For the first time in 23 years, the annual spring art show will be virtual.

“It’s going to be a challenge for us because one of the things that we do in the spring show when it was in person was the artist could sell their work if they chose to, so our challenge is trying to figure out how to display the artwork and then provide contact information if someone decides they would like to purchase it,” Babb said. “But it’s going to be I think a little bit of a challenge to just publicize it and make sure that the community knows about it and knows how to take a look at it and then do they get in touch with the artist if there’s actually something they want to buy. We’re not going to have it via store, it’s going to be the exhibit and contact the artist on your own.”

Logistics are still being worked on for the May show.

“I’m guessing it won’t be as big as it has been in years past just because not everybody will be maybe comfortable or will want to show it on the internet, but we’re hoping we’ll get pretty good coverage from our members,” Babb said. “Last time we did it in 2019, I want to say we had art from 60 to 70 members, so we may not get quite that many but we’re hoping we get a lot. ... I think we still wanted to give our members the opportunity to showcase their art and also give the community an opportunity to see what we’re all doing. I mean it was a wonderful show when it was in person; I mean it was just phenomenal. It’s not as good as being in person, but we’re hoping that it’ll provide some of the benefit.”

Keeping connected

Members have been creative to stay connected, including art journaling and an artists trading card exchange.

“These both are just starting because we felt there’s a need out there,” Pam George, activities chairwoman, said. “People are bored and there’s people that are wanting to paint and they’re excited to try something new.”

George said art journaling can be a way to paint with others safely. She started journaling five years ago.

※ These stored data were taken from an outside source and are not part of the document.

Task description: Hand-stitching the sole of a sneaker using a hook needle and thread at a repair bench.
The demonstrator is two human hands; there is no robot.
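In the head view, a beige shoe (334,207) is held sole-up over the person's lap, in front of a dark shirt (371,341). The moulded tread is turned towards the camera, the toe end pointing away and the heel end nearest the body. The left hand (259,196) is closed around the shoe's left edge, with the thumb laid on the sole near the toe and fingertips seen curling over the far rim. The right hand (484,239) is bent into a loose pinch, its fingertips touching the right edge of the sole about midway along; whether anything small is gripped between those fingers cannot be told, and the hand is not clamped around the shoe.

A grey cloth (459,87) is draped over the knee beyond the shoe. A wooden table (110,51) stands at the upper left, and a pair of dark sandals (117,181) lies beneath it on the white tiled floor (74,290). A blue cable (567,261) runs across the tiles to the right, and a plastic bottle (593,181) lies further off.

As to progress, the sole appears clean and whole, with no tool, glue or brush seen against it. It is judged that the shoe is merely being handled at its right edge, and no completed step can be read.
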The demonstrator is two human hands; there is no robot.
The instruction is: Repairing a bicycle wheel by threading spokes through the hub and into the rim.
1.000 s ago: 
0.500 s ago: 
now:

“It’s something that I’ve always found so fun,” George said. “I mean I do watercolor and acrylics and textiles, but art journaling is just playing in paint.”

The art journaling group will meet twice a month via Zoom until safe to return to the classroom. The guild’s first journaling meeting is Thursday, with a follow-up meeting Feb. 25, George said. Membership is not required.

“To just be inspired by others and learn new techniques,” George said. “Some of the people, for example, haven’t painted in ages, even have professional careers as artists, but one of them actually said to me that she just needs to get started again and this is a great way to get you back into feeling comfortable because nothing has to be serious with art journaling. You can portray anything that you want to and you don’t have to show your work or you can share with everybody.”

Flanagan hopes the artists trading card experience will keep members together when they must be apart.

“It’s kind of fun because the miniature artwork is unique and will be swapped the old fashioned way by snail mail, so that’s a way to stay connected,” she said. “Our members will get something in the mail and be excited to have a new piece of artwork from someone we know or may not yet know who’s in the community.”

George said she is providing 2.5-inch by 3.5-inch cards. The deadline to turn in for this month is Feb. 20.

“You can do any medium you want on them and they will take cards, blank cards, take them home, paint them the way they want to, collage them, whatever they want,” she said. “Then they come back to me and everyone that participates I disperse them out to everyone. You don’t get your own, you get art from everybody. It’s a collection of very small paintings, and it’s huge internationally, it’s huge all over the world.”

In addition, the guild is planning a Plein Air group to meet outside and create art when the weather warms up.

“We are going to try some small classes, too, such as needle felting, glass fusing and what we call ‘art hors d’oeuvres’ — little teeny art classes where we can get together outside eventually,” George said. “Those are in the future once we can safely be outside together.”